Page 9 of The Cloak Society


  “We never had a chance to fire. Lone Star landed in the middle of the group like a bomb, energy shooting off in every direction, scorching the ground and trees,” Barrage said, picking up the story. “When the debris and dust cleared, the result of his attack was immediately evident. Lone Star stood in the center of a crater where Cloak had been a moment before. The four of us—your High Council—were all that survived.”

  “I was tapped into their minds,” Shade said. “The final, anguished thoughts of all our fallen screamed in my head. What should have been our greatest triumph ended in the darkest day of Cloak’s history.”

  Alex thought he could see tears forming in his mother’s eyes, but he couldn’t be sure. “We’re going to avenge them,” he said. “All of them. And we’ll honor their memory when Justice Tower is in flames.”

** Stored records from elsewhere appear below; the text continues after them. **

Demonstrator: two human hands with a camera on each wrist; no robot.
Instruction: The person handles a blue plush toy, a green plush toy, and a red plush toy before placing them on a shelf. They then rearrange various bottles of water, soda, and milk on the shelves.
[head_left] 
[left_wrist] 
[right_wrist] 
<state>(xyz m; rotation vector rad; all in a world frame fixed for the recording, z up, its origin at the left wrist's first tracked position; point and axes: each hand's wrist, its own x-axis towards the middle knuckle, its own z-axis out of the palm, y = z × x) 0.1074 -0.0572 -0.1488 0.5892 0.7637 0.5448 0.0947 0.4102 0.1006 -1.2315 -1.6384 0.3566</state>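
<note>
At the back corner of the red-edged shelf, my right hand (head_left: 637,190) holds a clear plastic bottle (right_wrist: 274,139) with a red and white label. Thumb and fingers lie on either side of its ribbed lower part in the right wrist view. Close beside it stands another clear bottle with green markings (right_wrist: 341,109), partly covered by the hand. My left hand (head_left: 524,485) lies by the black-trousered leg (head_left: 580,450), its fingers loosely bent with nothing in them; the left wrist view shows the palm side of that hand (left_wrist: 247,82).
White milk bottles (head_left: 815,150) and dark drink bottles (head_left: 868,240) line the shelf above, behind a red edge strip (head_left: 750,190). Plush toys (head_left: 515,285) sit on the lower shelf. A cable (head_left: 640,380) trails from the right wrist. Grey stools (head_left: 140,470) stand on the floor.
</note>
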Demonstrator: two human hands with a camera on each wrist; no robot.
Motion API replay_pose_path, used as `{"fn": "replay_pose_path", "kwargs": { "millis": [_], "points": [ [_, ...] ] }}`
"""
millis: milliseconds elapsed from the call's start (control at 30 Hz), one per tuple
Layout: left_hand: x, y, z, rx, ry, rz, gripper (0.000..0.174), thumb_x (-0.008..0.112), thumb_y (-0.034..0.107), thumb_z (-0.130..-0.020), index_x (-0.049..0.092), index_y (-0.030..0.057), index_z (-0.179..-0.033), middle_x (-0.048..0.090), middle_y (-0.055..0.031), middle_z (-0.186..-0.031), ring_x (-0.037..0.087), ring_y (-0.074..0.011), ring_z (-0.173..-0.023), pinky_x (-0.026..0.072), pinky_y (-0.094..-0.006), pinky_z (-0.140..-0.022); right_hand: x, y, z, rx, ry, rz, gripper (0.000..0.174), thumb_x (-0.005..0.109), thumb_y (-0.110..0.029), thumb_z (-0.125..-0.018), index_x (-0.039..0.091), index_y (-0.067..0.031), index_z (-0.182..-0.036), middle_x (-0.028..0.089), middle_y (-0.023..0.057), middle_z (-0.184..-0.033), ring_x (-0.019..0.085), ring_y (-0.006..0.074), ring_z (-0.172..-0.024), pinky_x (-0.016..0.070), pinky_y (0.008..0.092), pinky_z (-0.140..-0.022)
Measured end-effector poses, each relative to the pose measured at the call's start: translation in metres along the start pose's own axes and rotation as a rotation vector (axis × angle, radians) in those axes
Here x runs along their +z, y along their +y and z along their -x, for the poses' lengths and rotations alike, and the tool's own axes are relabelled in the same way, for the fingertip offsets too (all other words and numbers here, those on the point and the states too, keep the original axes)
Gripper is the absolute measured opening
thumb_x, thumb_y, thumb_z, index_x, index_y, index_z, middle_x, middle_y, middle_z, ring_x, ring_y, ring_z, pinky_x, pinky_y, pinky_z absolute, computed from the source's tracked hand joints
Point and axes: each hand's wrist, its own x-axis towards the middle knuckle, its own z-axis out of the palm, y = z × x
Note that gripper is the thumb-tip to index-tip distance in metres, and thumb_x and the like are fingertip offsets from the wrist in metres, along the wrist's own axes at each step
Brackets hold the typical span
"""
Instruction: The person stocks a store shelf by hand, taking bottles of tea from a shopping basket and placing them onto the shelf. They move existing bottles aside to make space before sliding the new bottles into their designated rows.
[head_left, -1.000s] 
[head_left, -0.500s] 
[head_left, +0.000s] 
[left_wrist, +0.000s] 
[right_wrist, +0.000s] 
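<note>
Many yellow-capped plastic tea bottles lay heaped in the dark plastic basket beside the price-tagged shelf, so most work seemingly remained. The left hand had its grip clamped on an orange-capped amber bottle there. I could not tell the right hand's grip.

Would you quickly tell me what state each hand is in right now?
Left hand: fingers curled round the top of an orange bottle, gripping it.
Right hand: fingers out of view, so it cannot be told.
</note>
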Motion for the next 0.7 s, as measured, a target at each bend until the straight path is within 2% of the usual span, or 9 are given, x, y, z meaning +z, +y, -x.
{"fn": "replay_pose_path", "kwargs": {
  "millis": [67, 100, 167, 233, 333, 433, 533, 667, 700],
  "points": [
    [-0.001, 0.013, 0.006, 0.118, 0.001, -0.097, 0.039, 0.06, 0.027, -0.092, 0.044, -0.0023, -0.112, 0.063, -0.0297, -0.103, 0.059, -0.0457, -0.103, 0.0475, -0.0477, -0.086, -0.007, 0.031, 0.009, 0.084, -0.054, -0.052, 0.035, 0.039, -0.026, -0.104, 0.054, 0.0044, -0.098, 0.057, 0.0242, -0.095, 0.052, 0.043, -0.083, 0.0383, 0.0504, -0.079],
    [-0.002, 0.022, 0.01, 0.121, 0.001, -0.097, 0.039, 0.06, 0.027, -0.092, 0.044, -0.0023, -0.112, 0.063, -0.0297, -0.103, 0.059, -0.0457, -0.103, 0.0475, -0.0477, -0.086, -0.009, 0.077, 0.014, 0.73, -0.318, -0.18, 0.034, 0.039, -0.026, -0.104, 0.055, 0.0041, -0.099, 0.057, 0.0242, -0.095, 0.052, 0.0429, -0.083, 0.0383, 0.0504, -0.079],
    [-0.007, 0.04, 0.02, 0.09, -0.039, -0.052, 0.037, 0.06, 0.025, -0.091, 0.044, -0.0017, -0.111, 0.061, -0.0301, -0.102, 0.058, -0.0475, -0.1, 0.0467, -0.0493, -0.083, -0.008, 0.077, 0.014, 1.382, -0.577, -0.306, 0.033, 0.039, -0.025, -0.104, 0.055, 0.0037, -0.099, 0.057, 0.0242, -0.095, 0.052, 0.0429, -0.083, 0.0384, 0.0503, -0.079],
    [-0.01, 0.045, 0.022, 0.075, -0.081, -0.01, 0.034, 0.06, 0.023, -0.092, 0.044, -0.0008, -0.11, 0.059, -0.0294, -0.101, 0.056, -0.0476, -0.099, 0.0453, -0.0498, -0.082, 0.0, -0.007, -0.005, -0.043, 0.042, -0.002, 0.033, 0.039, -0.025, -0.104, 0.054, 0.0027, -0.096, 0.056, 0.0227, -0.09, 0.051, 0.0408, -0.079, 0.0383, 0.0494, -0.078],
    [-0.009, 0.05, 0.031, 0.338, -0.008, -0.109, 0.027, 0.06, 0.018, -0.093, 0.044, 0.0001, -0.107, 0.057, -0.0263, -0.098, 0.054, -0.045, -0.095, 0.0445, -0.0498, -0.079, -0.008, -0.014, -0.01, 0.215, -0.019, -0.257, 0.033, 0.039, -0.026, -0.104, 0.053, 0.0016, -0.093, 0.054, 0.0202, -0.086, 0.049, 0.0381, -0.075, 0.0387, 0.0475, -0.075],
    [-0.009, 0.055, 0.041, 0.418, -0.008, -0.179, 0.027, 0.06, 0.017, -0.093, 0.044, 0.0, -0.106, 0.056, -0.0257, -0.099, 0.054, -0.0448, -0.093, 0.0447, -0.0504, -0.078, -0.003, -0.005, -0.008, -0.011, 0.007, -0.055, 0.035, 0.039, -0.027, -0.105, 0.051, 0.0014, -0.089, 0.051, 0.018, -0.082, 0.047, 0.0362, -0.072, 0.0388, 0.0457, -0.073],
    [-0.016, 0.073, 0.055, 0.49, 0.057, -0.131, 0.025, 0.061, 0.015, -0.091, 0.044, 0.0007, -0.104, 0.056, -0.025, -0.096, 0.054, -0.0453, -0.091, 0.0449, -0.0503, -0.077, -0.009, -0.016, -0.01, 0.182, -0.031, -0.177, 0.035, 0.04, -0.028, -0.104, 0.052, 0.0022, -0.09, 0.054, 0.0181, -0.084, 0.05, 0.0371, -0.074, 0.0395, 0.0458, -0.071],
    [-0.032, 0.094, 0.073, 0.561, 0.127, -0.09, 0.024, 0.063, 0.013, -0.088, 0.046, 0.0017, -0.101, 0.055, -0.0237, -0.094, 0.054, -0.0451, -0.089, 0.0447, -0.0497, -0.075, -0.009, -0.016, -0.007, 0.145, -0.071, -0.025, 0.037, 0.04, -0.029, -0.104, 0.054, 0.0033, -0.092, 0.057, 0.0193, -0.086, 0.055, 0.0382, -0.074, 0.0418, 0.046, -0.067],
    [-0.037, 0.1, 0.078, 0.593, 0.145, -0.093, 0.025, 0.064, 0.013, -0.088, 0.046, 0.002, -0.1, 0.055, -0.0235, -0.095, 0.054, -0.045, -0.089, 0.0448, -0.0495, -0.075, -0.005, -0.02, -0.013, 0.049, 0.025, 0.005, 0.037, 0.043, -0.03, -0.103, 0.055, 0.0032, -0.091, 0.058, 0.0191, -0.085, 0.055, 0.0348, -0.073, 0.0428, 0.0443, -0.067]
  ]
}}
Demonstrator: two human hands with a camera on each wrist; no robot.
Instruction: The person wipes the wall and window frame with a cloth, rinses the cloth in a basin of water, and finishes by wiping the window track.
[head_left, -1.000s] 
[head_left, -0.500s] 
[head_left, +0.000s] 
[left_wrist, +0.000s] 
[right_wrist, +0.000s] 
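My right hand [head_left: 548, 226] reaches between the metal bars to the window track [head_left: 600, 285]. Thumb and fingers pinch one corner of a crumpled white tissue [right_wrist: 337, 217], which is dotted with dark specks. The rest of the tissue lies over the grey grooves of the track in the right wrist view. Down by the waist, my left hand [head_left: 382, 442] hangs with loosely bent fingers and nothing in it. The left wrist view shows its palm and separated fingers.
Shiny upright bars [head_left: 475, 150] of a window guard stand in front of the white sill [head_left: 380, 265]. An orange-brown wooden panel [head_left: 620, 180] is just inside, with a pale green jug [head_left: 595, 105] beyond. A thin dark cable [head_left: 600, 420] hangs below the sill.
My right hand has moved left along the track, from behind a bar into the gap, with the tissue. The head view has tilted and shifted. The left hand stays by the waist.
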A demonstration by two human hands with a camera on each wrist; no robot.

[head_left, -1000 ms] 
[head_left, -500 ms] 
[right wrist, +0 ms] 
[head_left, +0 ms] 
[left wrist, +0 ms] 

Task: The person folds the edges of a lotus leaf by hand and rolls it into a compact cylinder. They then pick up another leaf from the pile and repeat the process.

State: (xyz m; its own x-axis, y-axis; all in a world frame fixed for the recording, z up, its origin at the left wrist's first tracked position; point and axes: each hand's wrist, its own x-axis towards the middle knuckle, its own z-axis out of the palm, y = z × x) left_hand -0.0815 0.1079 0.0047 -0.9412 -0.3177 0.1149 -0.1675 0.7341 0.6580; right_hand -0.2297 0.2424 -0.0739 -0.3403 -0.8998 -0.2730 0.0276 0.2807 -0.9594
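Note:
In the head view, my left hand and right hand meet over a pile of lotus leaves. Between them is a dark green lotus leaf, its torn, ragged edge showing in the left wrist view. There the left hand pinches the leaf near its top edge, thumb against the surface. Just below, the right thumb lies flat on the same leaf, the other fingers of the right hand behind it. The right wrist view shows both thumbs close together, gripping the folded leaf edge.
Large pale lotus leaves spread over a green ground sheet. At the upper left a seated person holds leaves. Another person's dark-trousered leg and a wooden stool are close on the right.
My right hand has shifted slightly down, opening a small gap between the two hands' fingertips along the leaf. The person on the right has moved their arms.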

  “We forget that you’re young,” Shade said, smiling softly first at Alex, then at the rest of the Betas. “You weren’t there. How should we expect you to understand how much this attack means?”

  “Of course we understand,” Julie said. “We all lost something that day, even if we weren’t old enough to remember it.”

  “We’ve been waiting for this all our lives,” Titan said.

  “It’s all any of us want,” Mallory agreed.

  “It’s our destiny,” Alex said.

  The council again looked at one another, nodding, as if they’d been waiting to hear such sentiments for a long time.

  “Stay here,” Shade said, rising from her seat. “I’ll be right back.”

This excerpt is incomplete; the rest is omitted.